Print the lines that run from the line with "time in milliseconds" to the line with "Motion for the", keeping both end lines, exactly as they appear in the entries below, and nothing else.
*** Opening of Data to examine ***
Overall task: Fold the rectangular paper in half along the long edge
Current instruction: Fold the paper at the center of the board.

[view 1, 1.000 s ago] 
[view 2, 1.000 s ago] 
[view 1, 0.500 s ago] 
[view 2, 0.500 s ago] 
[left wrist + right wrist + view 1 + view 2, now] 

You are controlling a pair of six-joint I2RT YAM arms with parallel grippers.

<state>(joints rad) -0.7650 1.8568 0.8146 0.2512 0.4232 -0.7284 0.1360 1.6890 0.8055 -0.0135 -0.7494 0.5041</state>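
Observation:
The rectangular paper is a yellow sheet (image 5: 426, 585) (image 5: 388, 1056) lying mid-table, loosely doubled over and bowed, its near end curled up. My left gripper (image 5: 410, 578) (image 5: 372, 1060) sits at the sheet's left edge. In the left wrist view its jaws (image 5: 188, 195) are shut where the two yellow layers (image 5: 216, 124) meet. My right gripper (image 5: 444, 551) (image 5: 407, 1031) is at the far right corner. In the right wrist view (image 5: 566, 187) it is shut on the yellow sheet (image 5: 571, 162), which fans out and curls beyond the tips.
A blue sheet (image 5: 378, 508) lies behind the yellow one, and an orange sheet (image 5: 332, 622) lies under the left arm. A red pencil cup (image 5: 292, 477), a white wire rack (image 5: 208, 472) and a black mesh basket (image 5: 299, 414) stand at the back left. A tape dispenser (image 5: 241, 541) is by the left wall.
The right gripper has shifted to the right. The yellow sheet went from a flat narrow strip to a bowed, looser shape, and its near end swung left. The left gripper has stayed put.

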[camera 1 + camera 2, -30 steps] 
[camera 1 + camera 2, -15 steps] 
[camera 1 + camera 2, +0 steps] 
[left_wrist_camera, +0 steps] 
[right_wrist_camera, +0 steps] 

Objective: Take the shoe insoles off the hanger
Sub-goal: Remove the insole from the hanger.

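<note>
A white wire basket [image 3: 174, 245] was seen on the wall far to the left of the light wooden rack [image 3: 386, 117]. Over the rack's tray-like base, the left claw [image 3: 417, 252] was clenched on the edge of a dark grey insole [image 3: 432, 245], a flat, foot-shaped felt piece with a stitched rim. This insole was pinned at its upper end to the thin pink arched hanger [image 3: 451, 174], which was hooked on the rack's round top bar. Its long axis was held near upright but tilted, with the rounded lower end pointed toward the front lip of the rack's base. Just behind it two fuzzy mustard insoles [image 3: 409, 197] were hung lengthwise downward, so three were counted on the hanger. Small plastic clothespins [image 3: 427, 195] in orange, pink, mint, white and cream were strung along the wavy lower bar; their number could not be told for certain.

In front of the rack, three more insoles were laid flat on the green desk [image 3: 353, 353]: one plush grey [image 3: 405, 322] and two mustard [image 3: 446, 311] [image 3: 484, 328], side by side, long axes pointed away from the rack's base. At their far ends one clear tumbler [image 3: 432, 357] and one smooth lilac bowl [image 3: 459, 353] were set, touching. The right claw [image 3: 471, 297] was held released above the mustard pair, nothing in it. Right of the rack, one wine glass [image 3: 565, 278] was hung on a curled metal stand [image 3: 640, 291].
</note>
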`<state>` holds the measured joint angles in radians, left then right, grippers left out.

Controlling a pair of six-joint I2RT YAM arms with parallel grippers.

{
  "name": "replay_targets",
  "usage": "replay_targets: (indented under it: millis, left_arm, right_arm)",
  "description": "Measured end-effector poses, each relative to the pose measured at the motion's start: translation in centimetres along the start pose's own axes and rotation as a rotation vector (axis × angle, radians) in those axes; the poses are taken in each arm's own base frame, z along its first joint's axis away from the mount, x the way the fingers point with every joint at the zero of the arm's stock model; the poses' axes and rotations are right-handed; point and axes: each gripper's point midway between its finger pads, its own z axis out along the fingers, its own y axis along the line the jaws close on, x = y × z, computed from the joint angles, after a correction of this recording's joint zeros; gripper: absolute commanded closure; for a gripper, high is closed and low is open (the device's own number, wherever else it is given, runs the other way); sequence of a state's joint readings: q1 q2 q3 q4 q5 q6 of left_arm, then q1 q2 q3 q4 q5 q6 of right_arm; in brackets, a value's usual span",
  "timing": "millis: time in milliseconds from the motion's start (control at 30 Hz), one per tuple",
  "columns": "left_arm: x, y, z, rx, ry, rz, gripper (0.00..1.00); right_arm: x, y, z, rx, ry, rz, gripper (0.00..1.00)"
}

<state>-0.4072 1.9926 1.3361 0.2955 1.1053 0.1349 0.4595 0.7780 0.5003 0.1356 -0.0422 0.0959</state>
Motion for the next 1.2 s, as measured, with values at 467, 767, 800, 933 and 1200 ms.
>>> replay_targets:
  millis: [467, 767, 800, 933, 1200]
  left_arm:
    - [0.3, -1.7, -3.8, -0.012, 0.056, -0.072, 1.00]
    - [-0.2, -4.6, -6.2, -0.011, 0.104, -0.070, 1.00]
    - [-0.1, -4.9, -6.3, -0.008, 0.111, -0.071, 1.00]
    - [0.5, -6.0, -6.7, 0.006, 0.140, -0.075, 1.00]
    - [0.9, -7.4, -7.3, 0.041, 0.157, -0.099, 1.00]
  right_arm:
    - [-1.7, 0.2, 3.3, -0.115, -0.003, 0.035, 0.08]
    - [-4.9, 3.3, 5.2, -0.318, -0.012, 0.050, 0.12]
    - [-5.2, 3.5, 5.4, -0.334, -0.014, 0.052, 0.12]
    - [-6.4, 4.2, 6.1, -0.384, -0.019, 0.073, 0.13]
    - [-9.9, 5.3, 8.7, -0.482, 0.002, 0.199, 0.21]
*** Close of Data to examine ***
Exercise response:
  "timing": "millis: time in milliseconds from the motion's start (control at 30 Hz), one per tuple",
  "columns": "left_arm: x, y, z, rx, ry, rz, gripper (0.00..1.00); right_arm: x, y, z, rx, ry, rz, gripper (0.00..1.00)"
}

<state>-0.4072 1.9926 1.3361 0.2955 1.1053 0.1349 0.4595 0.7780 0.5003 0.1356 -0.0422 0.0959</state>
Motion for the next 1.2 s, as measured, with values at 467, 767, 800, 933 and 1200 ms.

The required response has been given in full.